The same audience that complained last season about White’s alleged failure to fully develop the characters of the show’s employees and Native Hawaiians would arguably object to his portrayal of those women. But I never agreed with this well-intentioned reading. Lotus wants to pay more attention to its relatively autonomous characters because, in life and in the series, they are those whose decisions, made for the sake of convenience and excitement rather than survival, have the greatest effect on the people around them. What unites in combination not just those two seasons, but virtually everything White has ever done (including his passages in Survivor), is an underlying suspicion that human civilization is a contradiction in terms.

This might be especially true in a capitalist society, although I would bet that, with enough time for observation, it would manage to locate the fatal flaw in any economic or political system. Certainly, in Sicily, the search for love under patriarchy is just. as poisonous as the pursuit of money. White addresses the question of whether typical gender habits and the expectations we assign to our love interests are innate or learned. And you need to know if we can get rid of this baggage by sheer force of will. The initial picture is bleak. Characters constantly say they need one thing and then do the opposite. They are often fully aware that they are preparing to harm someone or be harmed, but they cannot resist their instincts.

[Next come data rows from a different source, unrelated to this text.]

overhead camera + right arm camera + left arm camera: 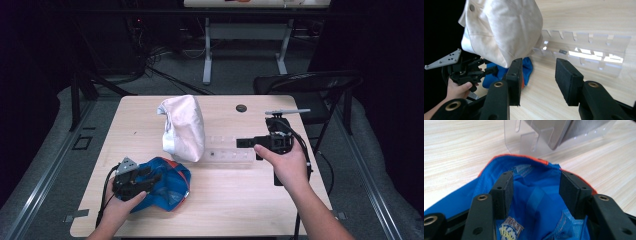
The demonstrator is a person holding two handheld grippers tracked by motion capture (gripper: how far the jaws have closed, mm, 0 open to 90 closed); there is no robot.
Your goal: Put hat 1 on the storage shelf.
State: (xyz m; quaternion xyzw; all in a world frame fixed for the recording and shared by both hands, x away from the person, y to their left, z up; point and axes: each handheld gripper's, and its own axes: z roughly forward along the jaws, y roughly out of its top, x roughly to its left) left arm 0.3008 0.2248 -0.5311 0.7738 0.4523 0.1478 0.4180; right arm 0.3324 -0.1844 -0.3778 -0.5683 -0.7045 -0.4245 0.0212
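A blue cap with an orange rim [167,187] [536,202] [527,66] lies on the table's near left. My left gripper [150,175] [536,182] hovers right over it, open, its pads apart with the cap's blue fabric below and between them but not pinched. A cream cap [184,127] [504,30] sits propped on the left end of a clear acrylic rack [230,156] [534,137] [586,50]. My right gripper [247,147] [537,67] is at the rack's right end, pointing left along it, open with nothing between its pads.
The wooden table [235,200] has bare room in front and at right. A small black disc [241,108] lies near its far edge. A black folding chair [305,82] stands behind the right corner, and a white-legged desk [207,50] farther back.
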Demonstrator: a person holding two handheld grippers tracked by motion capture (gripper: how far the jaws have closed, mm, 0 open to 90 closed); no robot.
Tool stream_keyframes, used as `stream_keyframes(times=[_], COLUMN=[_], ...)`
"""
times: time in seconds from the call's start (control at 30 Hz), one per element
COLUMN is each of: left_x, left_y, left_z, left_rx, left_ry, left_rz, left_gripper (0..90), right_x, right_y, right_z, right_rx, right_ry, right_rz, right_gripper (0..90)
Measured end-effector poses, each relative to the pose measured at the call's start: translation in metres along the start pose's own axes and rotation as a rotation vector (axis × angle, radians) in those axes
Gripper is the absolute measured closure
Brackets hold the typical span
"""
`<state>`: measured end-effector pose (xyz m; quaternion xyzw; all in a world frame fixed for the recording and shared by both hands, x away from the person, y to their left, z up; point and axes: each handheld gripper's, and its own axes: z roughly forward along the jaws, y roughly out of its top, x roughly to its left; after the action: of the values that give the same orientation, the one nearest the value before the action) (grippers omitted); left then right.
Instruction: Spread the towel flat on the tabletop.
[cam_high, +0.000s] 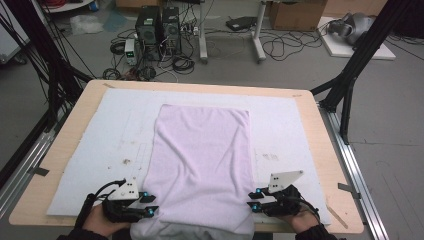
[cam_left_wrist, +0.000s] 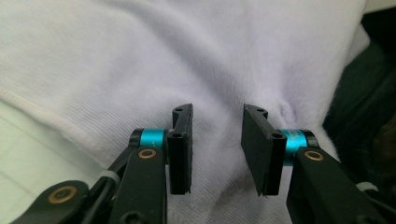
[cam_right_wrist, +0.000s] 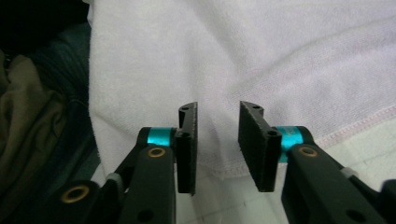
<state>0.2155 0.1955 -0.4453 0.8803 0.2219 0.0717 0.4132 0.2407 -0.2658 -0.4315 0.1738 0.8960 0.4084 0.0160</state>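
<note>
A pale lilac towel (cam_high: 200, 160) lies lengthwise down the middle of the mat, and its near end hangs over the table's front edge. My left gripper (cam_high: 149, 204) sits at the towel's near left corner, pointing inward. In the left gripper view, the left gripper (cam_left_wrist: 217, 140) has its jaws apart over the towel (cam_left_wrist: 187, 56), with nothing pressed between them. My right gripper (cam_high: 254, 199) sits at the near right corner. In the right gripper view, the right gripper (cam_right_wrist: 217, 135) is open just short of the towel's (cam_right_wrist: 280, 56) stitched hem.
A white foam mat (cam_high: 100, 150) covers the wooden table (cam_high: 330, 165). Black frame posts (cam_high: 350, 75) stand at both far corners. Beyond the table, computer towers (cam_high: 157, 27), cables and cardboard boxes sit on the floor. Dark clothing shows past the towel's hanging end in both gripper views.
</note>
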Motion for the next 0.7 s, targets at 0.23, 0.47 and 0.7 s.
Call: stream_keyframes(times=[0.23, 0.47, 0.7], left_x=[0.003, 0.01, 0.009], left_y=[0.003, 0.005, 0.006], left_z=[0.0, -0.008, -0.006], left_rx=[0.002, -0.045, -0.042], left_ry=[0.023, 0.079, 0.029], left_rz=[-0.015, -0.049, -0.036], left_gripper=[88.0, 87.8, 71.1], right_x=[-0.004, -0.018, -0.023], right_y=[0.009, 0.026, 0.031], right_z=[0.018, 0.025, 0.031], right_rx=[0.099, 0.087, 0.091], right_ry=[0.009, -0.022, -0.023], right_rz=[-0.062, -0.055, -0.035], right_gripper=[87.9, 88.3, 85.3])
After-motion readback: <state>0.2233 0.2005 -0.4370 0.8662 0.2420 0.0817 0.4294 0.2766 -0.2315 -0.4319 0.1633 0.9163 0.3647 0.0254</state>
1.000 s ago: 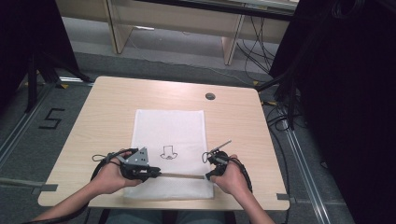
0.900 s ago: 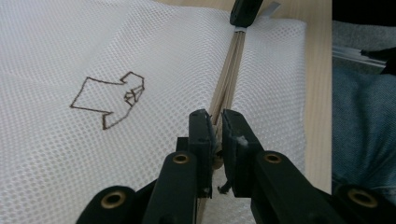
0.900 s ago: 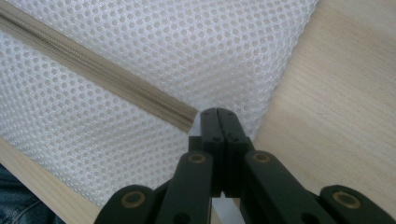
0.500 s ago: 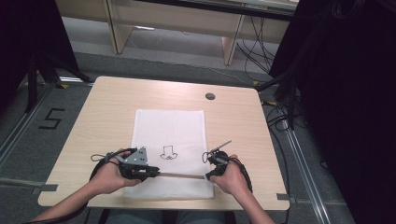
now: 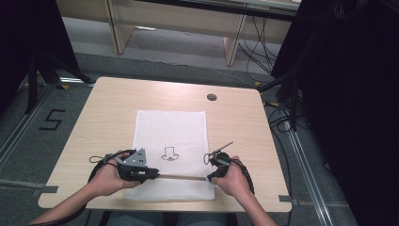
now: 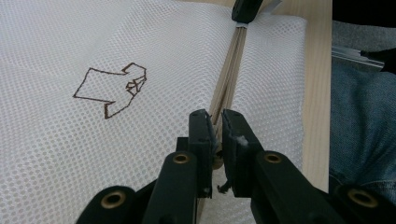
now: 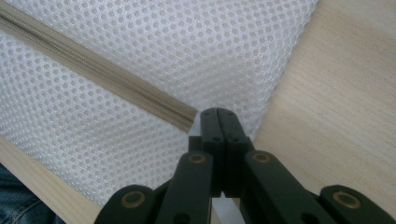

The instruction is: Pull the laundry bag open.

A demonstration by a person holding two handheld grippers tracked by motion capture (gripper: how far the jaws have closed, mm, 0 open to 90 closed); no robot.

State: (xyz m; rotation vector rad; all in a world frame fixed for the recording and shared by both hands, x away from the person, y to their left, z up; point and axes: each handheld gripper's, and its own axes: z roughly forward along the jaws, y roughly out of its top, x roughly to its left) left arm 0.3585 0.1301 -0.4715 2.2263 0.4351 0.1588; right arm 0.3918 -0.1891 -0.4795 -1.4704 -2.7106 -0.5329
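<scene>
Two grippers sit at the near end of a white mesh bag [image 5: 171, 153], and nothing differs from the earlier frames: hands, grippers and bag lie exactly as they did a second ago.

The left gripper [image 6: 215, 128] holds its jaws a narrow gap apart, pinching something small at the near end of the beige zipper [image 6: 229, 74]; whether that is the slider or only the tape, the left gripper view does not settle. In the high view this gripper [image 5: 153, 175] lies low and level over the bag's near left part, the person's left hand [image 5: 107, 178] wrapped around its body, the forearm coming in from the bottom left.

The right gripper [image 7: 218, 116] has its jaws pressed fully together, their tips on the mesh just beside the zipper's other end [image 7: 184, 116], close to the bag's edge; whether any mesh is caught between them cannot be told. In the high view the right gripper [image 5: 209, 176] is held by the right hand [image 5: 233, 178], pointing inward toward the left one.

The bag lies flat on the wooden table [image 5: 103, 108], near the person's edge, with a small brown line drawing [image 5: 169, 154] printed on it. Its zipper [image 5: 181, 177] runs straight between the two grippers. What the bag holds cannot be seen.
</scene>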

White’s lucid depiction of entrenched social structures is black magic at the center of any of Lotus’ seasons. In addition to the surprising performances (Imperioli and Abraham are very sharp together) and the attention to visual and auditory detail that are rare in character-based television (this is the series of the season’s name belongs in a museum), the series feeds on its insightful writing. Their discussion comprises layers of meaning in even the most mundane statements, such as Portia’s confession that “I’m in a strange place,” which is true either mentally and physically, given her presence in this melting pot of a beach resort. But it also excels on a giant scale. While gay romance goes beyond the scope of the season, queer asserts itself through scripts, as White cleverly explores the many tactics in which he may be close or even symbiotic with heterosexuality.

To the extent that it repurposes a successful version, The White Lotus isn’t as revealing in its current season as it is in the first. Individual episodes in Sicily, which get bigger for a day each, rarely succeed in the same chaotic momentum. as those taking a stand in Hawaii. However, the concepts remain new and provocative. When it comes to characters, dialogue, humanism, and thematic weight, the screen can still hold on to the most productive thing television has to offer, from Better Things to Call Saul better. Indirectly resting on White’s five-star vacation doesn’t hurt either.